What is required = For the records that follow, please set down exactly the lines between the one holding "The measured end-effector" and the one holding "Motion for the", inclusive, and only those.

Excerpted records =
--

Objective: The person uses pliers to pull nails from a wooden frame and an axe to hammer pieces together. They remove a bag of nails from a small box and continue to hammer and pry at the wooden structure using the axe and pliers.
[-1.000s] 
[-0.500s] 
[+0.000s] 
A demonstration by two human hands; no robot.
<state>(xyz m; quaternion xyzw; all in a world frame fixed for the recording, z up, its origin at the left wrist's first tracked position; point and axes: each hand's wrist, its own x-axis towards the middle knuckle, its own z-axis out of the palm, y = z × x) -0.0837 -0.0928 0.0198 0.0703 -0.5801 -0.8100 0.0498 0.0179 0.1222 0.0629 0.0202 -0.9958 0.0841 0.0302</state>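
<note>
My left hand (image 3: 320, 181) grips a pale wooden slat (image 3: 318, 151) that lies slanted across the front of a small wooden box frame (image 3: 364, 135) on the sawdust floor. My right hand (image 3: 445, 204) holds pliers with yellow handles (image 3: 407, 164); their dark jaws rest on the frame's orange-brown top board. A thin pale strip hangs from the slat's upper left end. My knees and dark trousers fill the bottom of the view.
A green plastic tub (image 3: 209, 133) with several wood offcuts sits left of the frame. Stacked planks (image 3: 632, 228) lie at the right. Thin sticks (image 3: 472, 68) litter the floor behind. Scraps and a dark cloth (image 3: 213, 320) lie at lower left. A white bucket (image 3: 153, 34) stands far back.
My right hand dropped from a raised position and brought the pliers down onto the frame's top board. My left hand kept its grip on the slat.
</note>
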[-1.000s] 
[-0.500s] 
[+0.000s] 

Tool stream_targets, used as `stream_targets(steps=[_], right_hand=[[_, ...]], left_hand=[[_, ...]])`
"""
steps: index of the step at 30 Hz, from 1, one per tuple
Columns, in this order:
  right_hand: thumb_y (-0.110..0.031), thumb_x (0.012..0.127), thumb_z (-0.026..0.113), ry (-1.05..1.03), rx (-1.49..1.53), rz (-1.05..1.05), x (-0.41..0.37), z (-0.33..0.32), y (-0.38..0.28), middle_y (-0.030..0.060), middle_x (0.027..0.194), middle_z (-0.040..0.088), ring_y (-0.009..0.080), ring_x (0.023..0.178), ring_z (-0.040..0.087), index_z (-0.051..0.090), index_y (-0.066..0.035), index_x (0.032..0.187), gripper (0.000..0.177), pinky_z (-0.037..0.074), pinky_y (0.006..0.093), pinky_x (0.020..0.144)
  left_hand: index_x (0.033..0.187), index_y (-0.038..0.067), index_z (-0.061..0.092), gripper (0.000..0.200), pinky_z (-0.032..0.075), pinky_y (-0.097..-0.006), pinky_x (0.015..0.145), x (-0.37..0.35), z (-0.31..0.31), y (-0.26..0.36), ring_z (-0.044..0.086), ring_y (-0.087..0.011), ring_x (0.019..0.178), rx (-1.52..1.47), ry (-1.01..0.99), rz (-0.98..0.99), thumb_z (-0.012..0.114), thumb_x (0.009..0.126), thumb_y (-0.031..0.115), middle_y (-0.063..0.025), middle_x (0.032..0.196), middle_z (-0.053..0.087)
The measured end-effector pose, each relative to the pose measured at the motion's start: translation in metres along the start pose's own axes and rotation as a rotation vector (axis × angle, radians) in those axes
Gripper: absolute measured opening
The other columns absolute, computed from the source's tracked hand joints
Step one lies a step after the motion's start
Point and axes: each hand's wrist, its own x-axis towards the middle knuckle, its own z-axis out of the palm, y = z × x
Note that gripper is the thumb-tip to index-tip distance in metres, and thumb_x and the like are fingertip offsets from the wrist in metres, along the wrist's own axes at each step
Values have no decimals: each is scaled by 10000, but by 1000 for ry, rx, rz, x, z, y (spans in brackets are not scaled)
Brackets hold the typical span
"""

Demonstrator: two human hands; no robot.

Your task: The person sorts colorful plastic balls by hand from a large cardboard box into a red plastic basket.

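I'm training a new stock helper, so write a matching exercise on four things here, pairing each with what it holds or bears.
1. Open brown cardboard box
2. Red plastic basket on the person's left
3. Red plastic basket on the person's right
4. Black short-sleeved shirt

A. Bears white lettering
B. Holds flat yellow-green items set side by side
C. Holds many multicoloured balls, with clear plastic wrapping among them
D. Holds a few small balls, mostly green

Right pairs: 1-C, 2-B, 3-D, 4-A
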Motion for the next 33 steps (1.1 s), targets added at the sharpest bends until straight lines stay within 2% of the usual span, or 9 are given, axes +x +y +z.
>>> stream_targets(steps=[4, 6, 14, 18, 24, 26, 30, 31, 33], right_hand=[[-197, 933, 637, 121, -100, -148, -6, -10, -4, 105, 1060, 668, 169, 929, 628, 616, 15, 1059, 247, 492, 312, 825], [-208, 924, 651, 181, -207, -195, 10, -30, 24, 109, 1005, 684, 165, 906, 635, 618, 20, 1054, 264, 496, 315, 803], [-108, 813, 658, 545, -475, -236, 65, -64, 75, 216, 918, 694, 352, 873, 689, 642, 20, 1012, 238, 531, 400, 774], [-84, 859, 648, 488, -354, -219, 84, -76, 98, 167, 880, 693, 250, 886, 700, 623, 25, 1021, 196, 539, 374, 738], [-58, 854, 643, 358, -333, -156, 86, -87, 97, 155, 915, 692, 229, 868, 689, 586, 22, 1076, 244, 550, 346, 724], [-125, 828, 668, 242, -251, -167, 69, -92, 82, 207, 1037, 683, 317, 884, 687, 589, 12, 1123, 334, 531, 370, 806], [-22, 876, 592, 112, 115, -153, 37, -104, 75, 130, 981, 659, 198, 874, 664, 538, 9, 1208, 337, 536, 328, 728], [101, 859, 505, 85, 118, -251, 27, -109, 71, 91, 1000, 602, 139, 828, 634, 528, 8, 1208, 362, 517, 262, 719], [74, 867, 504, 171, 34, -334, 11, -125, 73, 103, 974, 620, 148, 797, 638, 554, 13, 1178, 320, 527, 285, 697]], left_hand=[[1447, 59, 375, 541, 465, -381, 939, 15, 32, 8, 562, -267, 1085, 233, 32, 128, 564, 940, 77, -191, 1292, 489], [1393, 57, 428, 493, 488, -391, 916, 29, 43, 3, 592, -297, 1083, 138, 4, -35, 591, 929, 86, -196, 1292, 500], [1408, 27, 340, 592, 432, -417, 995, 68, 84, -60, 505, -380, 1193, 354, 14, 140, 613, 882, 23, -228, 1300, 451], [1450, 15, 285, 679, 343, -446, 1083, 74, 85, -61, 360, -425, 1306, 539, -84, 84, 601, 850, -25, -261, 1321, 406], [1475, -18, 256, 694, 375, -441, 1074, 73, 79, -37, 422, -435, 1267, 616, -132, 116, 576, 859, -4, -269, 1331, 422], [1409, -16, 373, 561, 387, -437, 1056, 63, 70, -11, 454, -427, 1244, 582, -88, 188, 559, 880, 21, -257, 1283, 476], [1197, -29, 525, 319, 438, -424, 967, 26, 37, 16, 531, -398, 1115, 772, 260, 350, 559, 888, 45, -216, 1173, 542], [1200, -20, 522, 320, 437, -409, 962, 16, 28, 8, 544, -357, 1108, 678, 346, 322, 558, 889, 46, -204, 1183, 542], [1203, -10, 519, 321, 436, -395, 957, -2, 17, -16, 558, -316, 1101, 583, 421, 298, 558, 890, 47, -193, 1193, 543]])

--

Result for this exercise =
The measured end-effector pose, each relative to the pose measured at the motion's start: translation in metres along the start pose's own axes and rotation as a rotation vector (axis × angle, radians) in those axes
Gripper: absolute measured opening
The other columns absolute, computed from the source's tracked hand joints
Step one lies a step after the motion's start
Point and axes: each hand's wrist, its own x-axis towards the middle knuckle, its own z-axis out of the palm, y = z × x
Note that gripper is the thumb-tip to index-tip distance in metres, and thumb_x and the like are fingertip offsets from the wrist in metres, along the wrist's own axes at each step
Values have no decimals: each is scaled by 10000, but by 1000 for ry, rx, rz, x, z, y (spans in brackets are not scaled)
Brackets hold the typical span
"""

Demonstrator: two human hands; no robot.

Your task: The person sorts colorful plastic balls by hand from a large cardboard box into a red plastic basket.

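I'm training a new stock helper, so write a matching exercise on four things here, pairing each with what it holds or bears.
1. Open brown cardboard box
2. Red plastic basket on the person's left
3. Red plastic basket on the person's right
4. Black short-sleeved shirt

A. Bears white lettering
B. Holds flat yellow-green items set side by side
C. Holds many multicoloured balls, with clear plastic wrapping among them
D. Holds a few small balls, mostly green

Right pairs: 1-C, 2-B, 3-D, 4-A
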Motion for the next 33 steps (1.1 s), targets added at the sharpest bends until straight lines stay within 2% of the usual span, or 9 are given, axes +x +y +z.

No additional output will be produced.